Derrière ses barreaux, il contemplait leur danse interminable. A toute heure du jour et toute heure de la nuit, il y avait toujours un vaisseau pour fendre le ciel, traverser les nuages et se perdre dans le ciel, rapetissant peu à peu jusqu'à n'être plus qu'un oiseau dans l'azur, plus qu'une étoile dans le noir manteau de la nuit.

Il y eut un bruit de clés, suivi de pas. Balthazar détourna son regard du ciel et prêta attention aux sons. Trois. Il soupira et se mit à triturer la broche en forme d'oeillet qu'il avait épinglé dans ses cheveux bruns. Quand il releva la tête, les hommes s'étaient arrêtés devant sa cellule. Deux gardes vêtus d'une armure noire recouverte de tissus gris portant leurs armes en évidence encadraient un homme que Balthazar reconnut immédiatement. Contrairement aux geôliers, il ne portait qu'un uniforme aubergine. D'un signe de tête il chassa les gardes, qui le saluèrent avant de repartir.

- Balthazar…

Le prisonnier s'était levé et faisait mine d'ignorer l'homme qui lui parlait.

- Balthazar je veux juste te parler. Tu sais que c'est grâce à moi que tu as pu garder ta broche.

Se retournant abruptement, Balthazar se rapprocha des barreaux en un éclair.

- Et sans toi je ne serais pas là. Alors permet que je ne te remercie pas d'avoir usé de ton influence pour me laisser ce souvenir Théo.

Théo recula, peiné. Des lignes couraient sur ses gants blancs et remontaient en flavesçant jusque vers son col où elles s'unissaient en un collier de lumière.

- Le passé n'a pas d'importance. Je veux te parler du futur. De notre futur.

Balthazar éclata de rire.

- Le passé ? Mais Théo, le passé c'est tout ce qu'il nous reste. Le fleuve que nous suivions s'est scindé et tout ce qu'il reste à faire a déjà été fait. Nous ne pouvons que regarder vers l'amont et nous souvenir.

Balthazar s'arrêta avant de reprendre plus doucement.

- C'est tout ce qu'il nous reste. Les débris des vaisseaux abandonnés sur les rives. Les rochers en plein milieu de la rivière. Les voiles qui s'élancent, là-haut, tout en haut. Les ruisselets tortueux, les fonds rubiconds ! C'est tout ce qu'il nous reste.

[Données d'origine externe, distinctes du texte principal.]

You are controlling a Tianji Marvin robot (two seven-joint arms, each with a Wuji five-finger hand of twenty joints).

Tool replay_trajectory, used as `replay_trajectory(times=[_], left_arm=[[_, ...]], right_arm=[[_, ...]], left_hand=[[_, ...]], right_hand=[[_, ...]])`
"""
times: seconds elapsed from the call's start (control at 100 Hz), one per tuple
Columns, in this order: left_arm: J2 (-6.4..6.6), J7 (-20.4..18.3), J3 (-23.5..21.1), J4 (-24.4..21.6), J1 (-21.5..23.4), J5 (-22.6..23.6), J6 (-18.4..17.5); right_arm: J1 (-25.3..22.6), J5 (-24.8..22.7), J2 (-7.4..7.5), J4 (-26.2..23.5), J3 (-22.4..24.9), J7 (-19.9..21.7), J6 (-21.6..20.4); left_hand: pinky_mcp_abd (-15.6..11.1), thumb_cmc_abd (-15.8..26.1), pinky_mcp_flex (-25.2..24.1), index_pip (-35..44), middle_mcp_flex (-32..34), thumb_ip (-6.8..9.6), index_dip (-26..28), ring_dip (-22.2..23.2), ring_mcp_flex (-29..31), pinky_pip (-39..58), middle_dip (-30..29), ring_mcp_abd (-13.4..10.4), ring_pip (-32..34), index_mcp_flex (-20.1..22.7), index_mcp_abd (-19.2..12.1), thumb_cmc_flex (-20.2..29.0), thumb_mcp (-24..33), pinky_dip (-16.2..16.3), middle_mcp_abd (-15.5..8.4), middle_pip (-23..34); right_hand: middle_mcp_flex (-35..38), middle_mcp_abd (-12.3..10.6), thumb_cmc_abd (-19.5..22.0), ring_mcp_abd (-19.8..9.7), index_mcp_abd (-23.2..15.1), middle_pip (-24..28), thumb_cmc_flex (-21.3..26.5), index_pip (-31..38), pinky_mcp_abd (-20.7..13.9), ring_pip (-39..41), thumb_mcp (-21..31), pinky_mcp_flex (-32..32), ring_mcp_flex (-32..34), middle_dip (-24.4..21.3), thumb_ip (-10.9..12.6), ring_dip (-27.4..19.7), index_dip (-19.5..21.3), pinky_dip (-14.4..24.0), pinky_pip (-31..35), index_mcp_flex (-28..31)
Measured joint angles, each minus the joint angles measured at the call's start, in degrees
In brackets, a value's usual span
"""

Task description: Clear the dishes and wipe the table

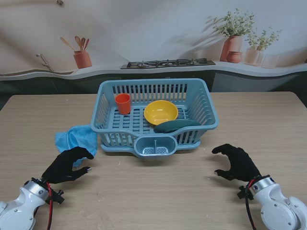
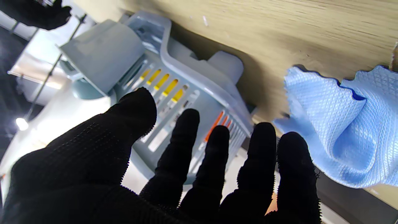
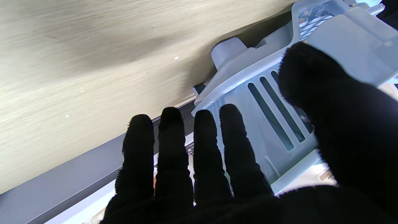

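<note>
A blue dish basket (image 1: 201,98) stands mid-table and holds an orange cup (image 1: 123,103), a yellow bowl (image 1: 160,112) and a dark teal plate (image 1: 176,126) leaning at its near right. A crumpled blue cloth (image 1: 75,138) lies on the table just left of the basket; the left wrist view shows the cloth (image 2: 342,124) beside the basket (image 2: 192,81). My left hand (image 1: 67,164) hovers just nearer to me than the cloth, fingers apart, holding nothing. My right hand (image 1: 236,162) is near the basket's near right corner, fingers curled and empty. The right wrist view shows the basket's wall (image 3: 273,102) ahead.
The wooden table (image 1: 158,191) runs wide around the basket. A cutlery pocket (image 1: 154,146) juts from the basket's near side. Behind the table is a counter backdrop with a stove and potted plants.
</note>
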Motion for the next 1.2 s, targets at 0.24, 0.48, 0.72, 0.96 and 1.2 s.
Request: replay_trajectory(times=[0.24, 0.48, 0.72, 0.96, 1.2], left_arm=[[0.03, 0.24, -0.24, -0.14, 0.31, 0.49, 0.09], [0.03, 0.51, -0.43, -0.3, 0.74, 0.75, 0.19], [0.0, 0.37, -0.28, -0.52, 0.93, -0.97, 0.22], [-0.08, 1.23, -0.29, -0.31, 0.81, -0.56, -0.61], [-0.1, 1.25, -0.29, -0.15, 0.68, -0.75, -0.98]], right_arm=[[-0.14, 0.27, 0.0, -0.21, 0.01, 0.39, 0.01], [-0.27, 0.38, 0.0, -0.34, 0.07, 0.41, 0.01], [-0.52, 0.61, 0.03, -0.6, 0.15, 1.09, -0.13], [-0.73, 0.52, 0.23, -0.6, 0.3, 2.49, -1.04], [-0.99, 0.38, 0.59, -0.64, 0.31, 3.71, -1.49]], left_hand=[[-0.01, 0.0, -0.29, 0.0, -0.01, 0.0, 0.0, -0.01, -0.01, -0.01, -0.08, -0.55, -0.5, 0.01, -0.03, 0.0, 0.0, -0.04, -0.67, -0.41], [-0.02, 0.08, -0.59, 0.0, -0.01, 0.0, 0.0, -0.01, -0.01, -0.01, -0.11, -0.58, -0.46, 0.01, -0.03, 0.0, -0.01, -0.04, -0.77, -0.56], [-0.02, 0.78, -0.17, 0.0, 0.01, 0.0, 0.0, -0.02, -0.01, 0.16, -0.12, -0.58, 0.12, 0.01, -0.03, 0.0, -0.03, -0.05, -0.77, -0.56], [-0.08, 0.78, -0.19, 0.0, 0.01, 0.0, 0.0, -0.02, -0.01, 0.16, -0.12, -0.58, 0.12, 0.02, -0.03, 0.0, -0.03, -0.05, -0.77, -0.56], [-0.46, 0.78, -0.33, 0.0, 0.01, 0.0, 0.0, -0.02, -0.01, 0.16, -0.12, -0.58, 0.12, 0.02, -0.03, 0.0, -0.03, -0.07, -0.77, -0.56]], right_hand=[[-0.66, 0.34, 0.09, 0.0, 0.0, -0.02, 0.0, -0.07, -0.02, 0.0, -0.05, -0.53, -0.82, 0.0, 0.0, 0.0, -0.62, 0.6, -0.39, -0.01], [-0.67, 0.5, 0.1, -0.01, 0.0, -0.02, 0.01, -0.08, -0.02, 0.0, -0.57, -0.66, -0.9, 0.0, 0.0, 0.0, -0.66, 0.66, -1.01, -0.01], [-0.66, 0.52, 0.1, -0.01, 0.0, -0.02, 0.01, -0.63, -0.03, -0.06, -0.58, -1.38, -1.4, 0.0, 0.0, 0.0, -1.18, 0.71, -1.2, -0.01], [-2.8, 0.7, 0.11, -0.02, 0.0, 2.82, 0.01, -1.27, -0.02, 0.31, -0.59, -2.77, -2.13, 1.43, 0.0, 0.06, -1.9, 2.08, -2.33, -0.69], [-5.61, 0.79, 0.11, -0.1, 0.0, 3.41, 0.01, 1.87, -0.03, 0.6, -0.68, -4.81, -4.53, 2.19, 0.0, 0.66, 1.42, 3.17, -4.87, -1.33]])
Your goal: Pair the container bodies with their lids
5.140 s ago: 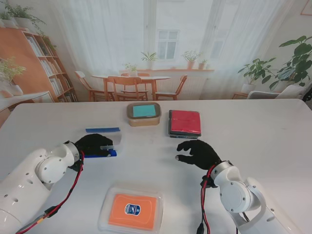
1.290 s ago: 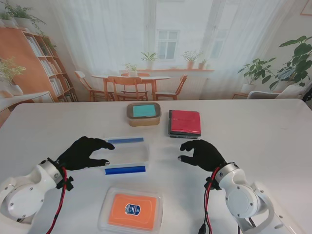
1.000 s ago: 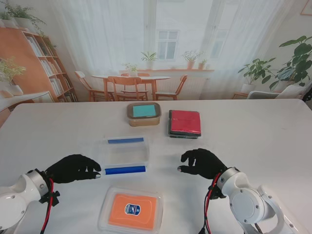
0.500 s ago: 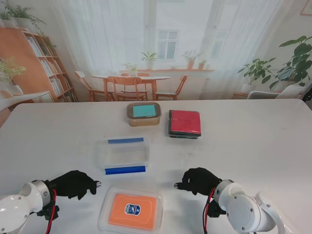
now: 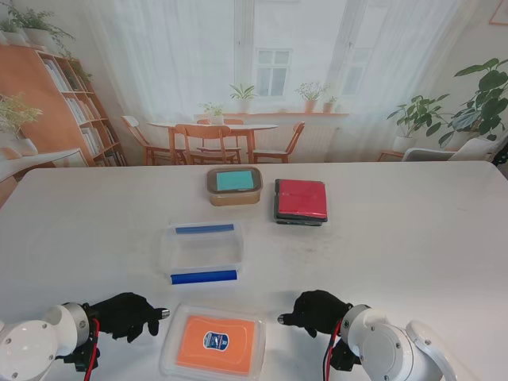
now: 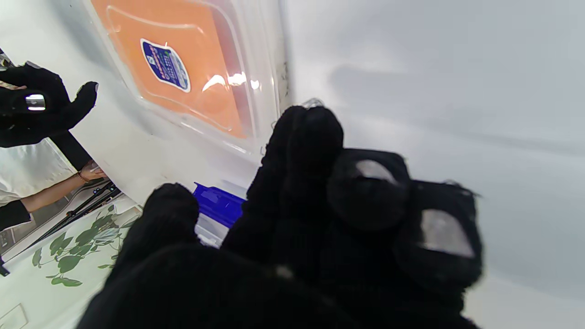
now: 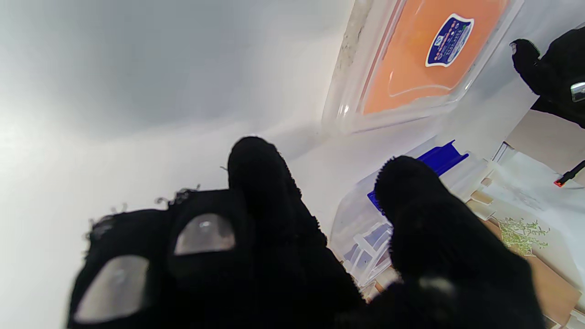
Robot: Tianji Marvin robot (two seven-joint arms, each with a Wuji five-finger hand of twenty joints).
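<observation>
A clear lid with an orange centre and blue label [image 5: 213, 343] [image 6: 183, 77] [image 7: 420, 55] lies flat at the near edge of the table. My left hand [image 5: 127, 314] [image 6: 301, 228] rests just left of it, fingers curled, holding nothing. My right hand [image 5: 316, 310] [image 7: 283, 246] sits just right of it, also curled and empty. A clear container with blue clips [image 5: 202, 252] [image 6: 215, 205] [image 7: 411, 183] stands beyond the lid. Farther off stand a tan container with a teal lid [image 5: 234, 186] and a dark box with a red lid [image 5: 301, 200].
The white table [image 5: 413, 238] stretches bare to the right and left of the containers. Its near edge runs close under both hands.
Both hands have drawn back toward me from beside the clear blue-clipped container and now flank the orange lid. The left hand let go of that container, which stays mid-table.
</observation>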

Le couloir glacial demeura silencieux.

- Je devais t'arrêter.

- Oui. Et je devais chercher où Shinddha était passé. Ne pas le laisser être oblitéré, laisser les flots parcourus ensemble s'assécher au premier embranchement. Mourir, oh comme j'aurais aimé qu'il puisse juste mourir ! Que nous retrouvions son corps. Que nous n'en soyons pas réduits à… ça.

Théo hésita, puis hasarda une réponse.

- C'était une belle aventure. Ce que tu as fait là, c'était le glaçage de l'urne qui la célèbre. Comme ils faisaient avant.

Balthazar rit amèrement avant de retourner à sa fenêtre.

- Adieu.

Théo s'éloigna.

Le ciel se couvrit de feux d'artifices alors que la nuit tombait. Des gerbes immaculées, des églantiers pervenches, des dômes céruléens. Des vaisseaux passaient au travers des nuages, le ciel crépusculaire était changeant.